Les critères qui, en France tout au moins, décident de la mort sont assez flous. Ils datent de l’époque où le signe le plus certain du trépas était l’arrêt durable de la circulation du sang, arrêt que la médecine a appris depuis lors à combattre. Les manœuvres légales pour décider de la mort consistent théoriquement en divers charcutages des veines du bras, destinées à montrer que le sang ne s’y écoule plus. Elles sont si compliquées et si douteuses que personne ne les pratique jamais. La mort est attestée par un autre moyen, à la fois plus empirique et plus certain, que l’on appelle l’expérience. Un mort est mort, voilà tout. N’importe quelle infirmière avec un minimum de pratique peut acquérir cette certitude. Pourtant, une telle conviction, même confirmée par l’évidence, n’a pas force de loi. En dernier ressort, c’est au médecin et à lui seul de déclarer la mort, privilège qui ressemble à celui des chefs d’État de déclarer la guerre.

Si inexpérimenté soit-il, l’interne, en particulier la nuit, est celui qui sur un appel des équipes soignantes, prend la responsabilité de faire passer le malade du monde corruptible des vivants à la paix éternelle des morts.

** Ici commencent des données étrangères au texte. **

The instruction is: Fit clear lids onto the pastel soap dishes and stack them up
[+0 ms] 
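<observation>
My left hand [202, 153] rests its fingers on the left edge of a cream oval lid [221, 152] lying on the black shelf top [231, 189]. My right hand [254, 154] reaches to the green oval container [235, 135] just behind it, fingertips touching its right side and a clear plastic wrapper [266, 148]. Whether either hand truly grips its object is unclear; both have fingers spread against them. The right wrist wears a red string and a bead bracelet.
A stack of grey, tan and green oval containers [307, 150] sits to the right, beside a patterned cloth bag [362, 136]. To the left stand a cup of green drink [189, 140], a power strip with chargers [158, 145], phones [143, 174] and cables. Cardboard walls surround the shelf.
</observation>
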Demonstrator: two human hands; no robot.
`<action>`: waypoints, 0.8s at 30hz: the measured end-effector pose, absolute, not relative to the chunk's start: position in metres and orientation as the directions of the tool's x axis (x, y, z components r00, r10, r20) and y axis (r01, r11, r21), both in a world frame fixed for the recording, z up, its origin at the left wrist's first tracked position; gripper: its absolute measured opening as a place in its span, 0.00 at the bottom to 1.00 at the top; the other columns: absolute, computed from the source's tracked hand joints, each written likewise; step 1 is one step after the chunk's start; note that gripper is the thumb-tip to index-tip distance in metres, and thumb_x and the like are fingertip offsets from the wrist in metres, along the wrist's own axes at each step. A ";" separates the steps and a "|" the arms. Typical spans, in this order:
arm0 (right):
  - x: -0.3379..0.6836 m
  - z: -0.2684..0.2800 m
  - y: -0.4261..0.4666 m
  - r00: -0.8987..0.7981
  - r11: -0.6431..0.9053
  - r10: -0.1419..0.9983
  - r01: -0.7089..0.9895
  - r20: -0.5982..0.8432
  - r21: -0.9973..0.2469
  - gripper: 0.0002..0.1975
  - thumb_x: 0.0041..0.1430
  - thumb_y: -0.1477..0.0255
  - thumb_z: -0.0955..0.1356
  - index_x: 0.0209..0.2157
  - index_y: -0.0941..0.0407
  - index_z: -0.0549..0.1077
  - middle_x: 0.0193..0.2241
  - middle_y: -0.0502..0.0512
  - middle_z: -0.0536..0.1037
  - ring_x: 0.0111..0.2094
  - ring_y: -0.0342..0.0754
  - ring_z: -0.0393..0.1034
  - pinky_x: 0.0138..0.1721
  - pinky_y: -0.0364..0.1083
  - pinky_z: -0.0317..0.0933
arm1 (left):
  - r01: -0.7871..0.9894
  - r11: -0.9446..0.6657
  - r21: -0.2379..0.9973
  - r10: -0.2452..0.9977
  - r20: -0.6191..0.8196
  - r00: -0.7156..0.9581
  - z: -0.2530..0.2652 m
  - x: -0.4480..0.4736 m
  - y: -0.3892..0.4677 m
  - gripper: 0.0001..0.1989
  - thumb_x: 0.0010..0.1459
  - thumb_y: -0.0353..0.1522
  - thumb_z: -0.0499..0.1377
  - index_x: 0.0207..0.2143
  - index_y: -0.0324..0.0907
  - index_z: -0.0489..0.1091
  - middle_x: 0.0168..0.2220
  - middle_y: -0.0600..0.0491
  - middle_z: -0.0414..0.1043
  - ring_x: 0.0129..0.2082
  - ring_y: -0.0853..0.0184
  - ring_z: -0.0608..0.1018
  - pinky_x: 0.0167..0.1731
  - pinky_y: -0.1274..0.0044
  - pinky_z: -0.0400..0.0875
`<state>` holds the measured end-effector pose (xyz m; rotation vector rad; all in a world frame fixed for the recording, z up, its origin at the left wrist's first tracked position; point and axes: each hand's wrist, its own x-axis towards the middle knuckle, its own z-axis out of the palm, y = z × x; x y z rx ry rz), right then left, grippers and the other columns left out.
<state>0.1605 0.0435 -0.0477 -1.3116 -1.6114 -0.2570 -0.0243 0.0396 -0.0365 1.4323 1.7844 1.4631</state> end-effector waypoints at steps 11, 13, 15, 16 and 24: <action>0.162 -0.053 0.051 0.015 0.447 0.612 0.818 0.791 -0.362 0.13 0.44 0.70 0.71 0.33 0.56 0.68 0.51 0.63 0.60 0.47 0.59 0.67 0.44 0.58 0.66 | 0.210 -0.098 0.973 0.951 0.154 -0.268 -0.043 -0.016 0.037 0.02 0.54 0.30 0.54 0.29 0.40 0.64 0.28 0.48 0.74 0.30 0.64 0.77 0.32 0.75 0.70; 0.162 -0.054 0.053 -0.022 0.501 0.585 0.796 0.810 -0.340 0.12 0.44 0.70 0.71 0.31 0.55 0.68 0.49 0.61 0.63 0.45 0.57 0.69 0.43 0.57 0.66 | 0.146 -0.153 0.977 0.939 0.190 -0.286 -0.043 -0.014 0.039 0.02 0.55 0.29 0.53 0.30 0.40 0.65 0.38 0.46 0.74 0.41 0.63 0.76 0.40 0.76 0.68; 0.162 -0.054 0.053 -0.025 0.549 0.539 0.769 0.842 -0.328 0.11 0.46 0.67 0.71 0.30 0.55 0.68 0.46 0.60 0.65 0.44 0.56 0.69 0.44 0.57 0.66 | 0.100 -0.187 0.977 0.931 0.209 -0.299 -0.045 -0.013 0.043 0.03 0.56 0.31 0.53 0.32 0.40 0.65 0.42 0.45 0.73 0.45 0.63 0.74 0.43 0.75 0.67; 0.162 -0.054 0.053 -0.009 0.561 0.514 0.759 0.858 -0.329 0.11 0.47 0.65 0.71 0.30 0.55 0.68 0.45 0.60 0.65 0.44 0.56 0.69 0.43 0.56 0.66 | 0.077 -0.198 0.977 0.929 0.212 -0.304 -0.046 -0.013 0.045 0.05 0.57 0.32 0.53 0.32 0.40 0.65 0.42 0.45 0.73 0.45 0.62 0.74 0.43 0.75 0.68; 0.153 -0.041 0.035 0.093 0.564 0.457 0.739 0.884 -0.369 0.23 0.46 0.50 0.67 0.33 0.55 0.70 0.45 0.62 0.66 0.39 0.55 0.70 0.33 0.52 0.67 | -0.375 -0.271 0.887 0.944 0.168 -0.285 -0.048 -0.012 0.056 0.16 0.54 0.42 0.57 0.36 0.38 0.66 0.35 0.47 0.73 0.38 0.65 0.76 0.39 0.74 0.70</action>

Chaque nuit de garde, nous étions appelés ainsi, pour signer, selon la formule consacrée, des « billets de salle ». Cette feuille administrative témoigne de l’entrée du patient à l’hôpital. Il importe ensuite d’y faire figurer le moyen qu’il a utilisé pour en sortir. Ce peut être au terme de son traitement, un avis favorable des médecins ; ce peut être, sous sa responsabilité, l’évasion ou la rébellion. La sortie peut être provisoire – « une permission » – ou définitive. Le plus radical de ces élargissements s’appelle la mort.
Quelquefois, les nuits d’hiver, recru de fatigue, certains d’entre nous – je l’ai fait moi-même – cédaient à la tentation de signer sans se déplacer le certificat de décès d’un patient. Un garçon de salle tendait le papier sous la porte de notre chambre et, les paupières gonflées, la voix pâteuse, nous nous contentions de lui demander : « il est bien mort, hein ?… Pas de blague ! » à partir d’un certain degré de fatigue, un grognement suffisait à nous rassurer.